> Activity:
Search the entries for the string "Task" and give the number of lines that hold it, nothing more.

'''

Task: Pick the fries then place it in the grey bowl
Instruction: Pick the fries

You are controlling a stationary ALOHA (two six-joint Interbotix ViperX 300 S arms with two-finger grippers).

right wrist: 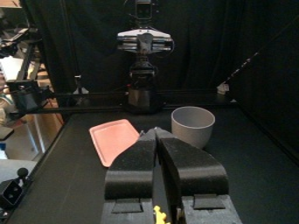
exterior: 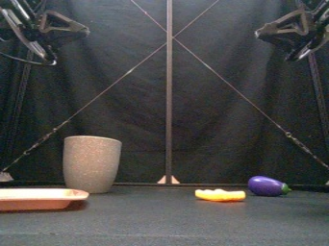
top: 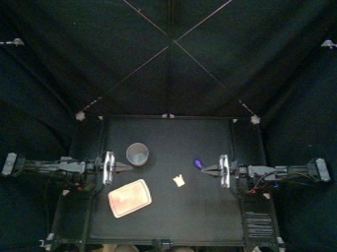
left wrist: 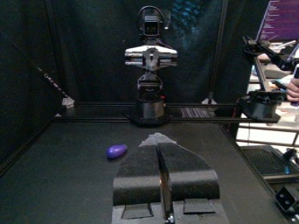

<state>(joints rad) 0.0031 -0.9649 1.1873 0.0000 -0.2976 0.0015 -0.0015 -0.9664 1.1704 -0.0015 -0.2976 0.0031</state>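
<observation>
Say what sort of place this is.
Likely a lab robot booth for toy pick-and-place: black curtains around a small black table, left arm and right arm at its sides, toy fries, grey cup.

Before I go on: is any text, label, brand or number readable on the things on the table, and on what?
None can be read. The grey bowl, pink tray, fries and purple toy all show plain surfaces, with no print, label or number in any view.

Both arms hang high at their own sides, the left gripper [left wrist: 162,149] and the right gripper [right wrist: 160,138] facing each other, jaws pressed together.
</observation>
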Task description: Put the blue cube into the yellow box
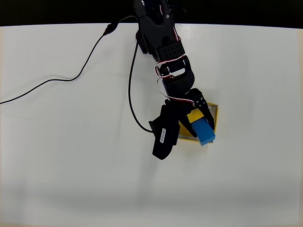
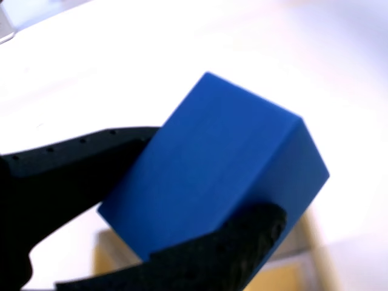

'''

> Output for this exercise:
2